Liebe deutsche Leser/innen,

es ist kaum möglich an diesem Tag nach den Bundestagswahlen bei euch zum Tagesgeschäft überzugehen. Der Schock in eurem Land ist groß, weil eine rechtsradikale Partei ins Parlament gewählt wurde. 90 Bundestagsabgeordnete wird es also geben, die in den kommenden vier Jahren mit Regelbrüchen und Provokationen die Themen bestimmen werden. Wir hier in Österreich leben ja schon ziemlich lange mit so einem Phänomen. Ich bin sicher, dass es bei euch in Deutschland so schlimm wie bei uns nicht kommen wird. Dazu sind eure Rechtsradikalen politisch zu unerfahren, und es fehlt ihnen jemand wie seinerzeit bei uns Jörg Haider, der ein Verführer war und ein großes Talent hatte, Menschen in die Verblendung zu führen. Das ist eigentlich gar nicht so schwierig.
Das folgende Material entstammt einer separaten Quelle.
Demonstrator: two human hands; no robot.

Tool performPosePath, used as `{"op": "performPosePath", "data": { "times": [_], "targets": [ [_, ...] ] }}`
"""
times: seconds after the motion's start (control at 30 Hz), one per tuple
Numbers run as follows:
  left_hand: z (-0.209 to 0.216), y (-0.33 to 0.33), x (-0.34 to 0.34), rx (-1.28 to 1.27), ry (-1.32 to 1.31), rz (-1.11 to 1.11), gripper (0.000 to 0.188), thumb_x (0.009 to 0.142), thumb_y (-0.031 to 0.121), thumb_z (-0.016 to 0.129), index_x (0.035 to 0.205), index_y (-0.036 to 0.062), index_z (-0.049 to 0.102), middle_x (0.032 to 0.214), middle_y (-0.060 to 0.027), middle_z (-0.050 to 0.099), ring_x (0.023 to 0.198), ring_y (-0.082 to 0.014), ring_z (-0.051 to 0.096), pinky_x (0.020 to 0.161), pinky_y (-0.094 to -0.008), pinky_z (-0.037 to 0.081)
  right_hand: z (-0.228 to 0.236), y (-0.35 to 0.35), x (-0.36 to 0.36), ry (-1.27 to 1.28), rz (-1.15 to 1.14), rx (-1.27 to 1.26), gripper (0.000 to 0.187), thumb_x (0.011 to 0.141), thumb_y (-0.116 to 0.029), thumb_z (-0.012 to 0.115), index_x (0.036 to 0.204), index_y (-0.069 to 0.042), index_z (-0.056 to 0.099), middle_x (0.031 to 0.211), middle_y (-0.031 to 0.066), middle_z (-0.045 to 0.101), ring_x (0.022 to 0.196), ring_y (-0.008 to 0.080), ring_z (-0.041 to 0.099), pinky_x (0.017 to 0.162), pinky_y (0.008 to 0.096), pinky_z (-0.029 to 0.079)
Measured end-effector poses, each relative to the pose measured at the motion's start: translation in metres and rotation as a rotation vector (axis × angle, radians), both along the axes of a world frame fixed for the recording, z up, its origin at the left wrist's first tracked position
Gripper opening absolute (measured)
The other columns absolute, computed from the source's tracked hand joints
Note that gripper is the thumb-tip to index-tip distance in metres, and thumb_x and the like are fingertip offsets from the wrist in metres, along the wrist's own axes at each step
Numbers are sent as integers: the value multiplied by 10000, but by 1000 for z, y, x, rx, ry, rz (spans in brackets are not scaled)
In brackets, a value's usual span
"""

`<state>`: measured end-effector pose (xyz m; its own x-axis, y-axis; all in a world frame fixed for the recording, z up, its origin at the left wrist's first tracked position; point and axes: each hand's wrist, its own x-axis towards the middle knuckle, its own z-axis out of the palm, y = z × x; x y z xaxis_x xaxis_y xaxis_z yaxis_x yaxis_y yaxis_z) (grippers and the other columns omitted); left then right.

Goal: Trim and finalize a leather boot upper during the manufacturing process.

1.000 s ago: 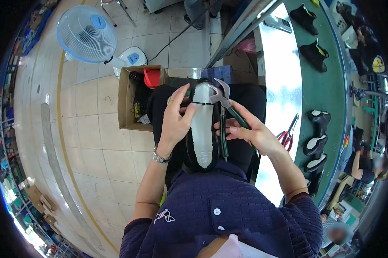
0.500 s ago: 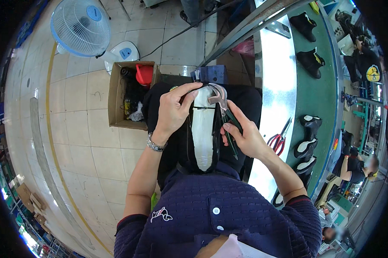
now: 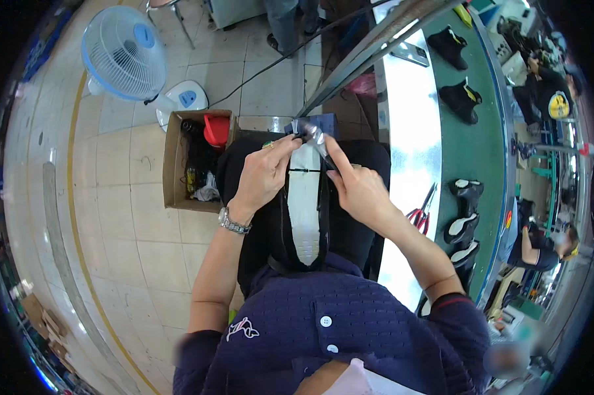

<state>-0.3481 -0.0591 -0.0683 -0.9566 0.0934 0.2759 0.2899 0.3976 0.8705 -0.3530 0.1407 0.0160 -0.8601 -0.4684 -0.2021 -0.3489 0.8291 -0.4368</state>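
Note:
A black shoe lies sole side up across my lap, its white insole (image 3: pixel 305 214) facing me and its toe pointing away. My left hand (image 3: pixel 261 174) is closed at the left of the toe, thumb and fingers pinching the black upper's edge. In my right hand (image 3: pixel 364 192) are lasting pincers (image 3: pixel 317 139), their metal head blurred over the toe tip close to my left fingertips. Whether the jaws grip the upper cannot be made out. A dark band crosses the insole near the toe.
Left of my knees stands a cardboard box (image 3: pixel 169 158) with a red container (image 3: pixel 216 130) inside. Beyond it is a fan (image 3: pixel 124 56). On the right, a metal ledge (image 3: pixel 409 131) holds red-handled pliers (image 3: pixel 419 217), beside a green conveyor (image 3: pixel 445 148) carrying several black shoes. A slanted metal bar (image 3: pixel 369 56) crosses ahead.
The pincers have swung left and away, from the toe's right side to its tip. My right hand has turned so its back faces up. My left hand keeps its pinch.

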Motion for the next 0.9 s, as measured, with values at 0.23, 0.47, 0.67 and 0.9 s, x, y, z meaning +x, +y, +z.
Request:
{"op": "performPosePath", "data": {
  "times": [0.23,0.47,0.67,0.9],
  "targets": [
    [4,0,2,-27,30,28,186,911,59,562,1075,51,650,1065,-164,678,912,-338,666,778,-361,540,24,-4,-2,203,-120,-373,632,927,-119,541,1487,-138,249,763,235,645,663,390,647,600,478,521],
    [25,-7,3,-44,-286,22,161,911,59,567,1061,8,597,1009,-189,686,891,-340,675,727,-337,518,35,-1,-16,20,94,-1,672,929,-132,551,1504,-139,205,700,211,628,641,387,640,573,455,506],
    [19,1,2,165,-205,83,181,913,53,554,1087,10,527,1033,-216,680,858,-334,684,721,-344,513,-8,-4,-5,16,56,78,652,921,-91,552,1498,-177,262,767,202,658,668,355,659,610,423,531],
    [28,4,2,35,-140,26,351,898,20,525,1237,94,576,1071,-197,670,914,-347,664,781,-339,516,-4,54,9,-223,-549,-469,611,944,-168,545,1492,-151,275,783,173,686,664,364,669,662,427,519]
  ]
}}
Die Mechanismen kann man sich aneignen. Bei uns versucht das gerade ein Milchbubi, der von gewissenlosen Drahtziehern seiner Partei zu einer Art Messias aufgebaut wird. Der Typ ist zwar hohl wie ein Bambus, aber das spielt eben genau beim Akt der Verblendung keine Rolle. Wir sind hier alle in großer Sorge wohin das führen wird. Mich tröstet augenblicklich, dass Menschen ohne echtes Charisma, wie es bei unserem Bürschchen der Fall ist, das Spiel mit der Verblendung nicht lange durchhalten. Der Hype wird zusammenfallen wie ein Soufflé an der Zugluft. Die Frage ist, wieviel Schaden er bis dahin angerichtet haben wird. Bei euch in Deutschland geht es um anderes. Verblendung ist augenblicklich nicht euer Problem und wird es auch nicht werden. Wie die ARD gestern deutlich machte, haben 60 % der Menschen, welche die AfD gewählt haben, kein Interesse an den Inhalten dieser Partei und waren sich der Gefährlichkeit dieser Leute durchaus bewusst. Das bestätigt, was ich vorgestern schrieb. Danach neigen Menschen, die sich unfair behandelt fühlen dazu, eigenen Schaden in Kauf zu nehmen, wenn sie damit jemanden bestrafen können. Das ist wohl offensichtlich passiert. Das Gute daran ist, dass es eine Politisierung in der Gesellschaft nach sich ziehen wird, die es zu nutzen gilt. Wobei zu bedenken ist, dass Politisierung und Alarmismus nicht dasselbe sind. Also beruhigt euch wieder und macht euch daran, starke Konzepte zu entwickeln.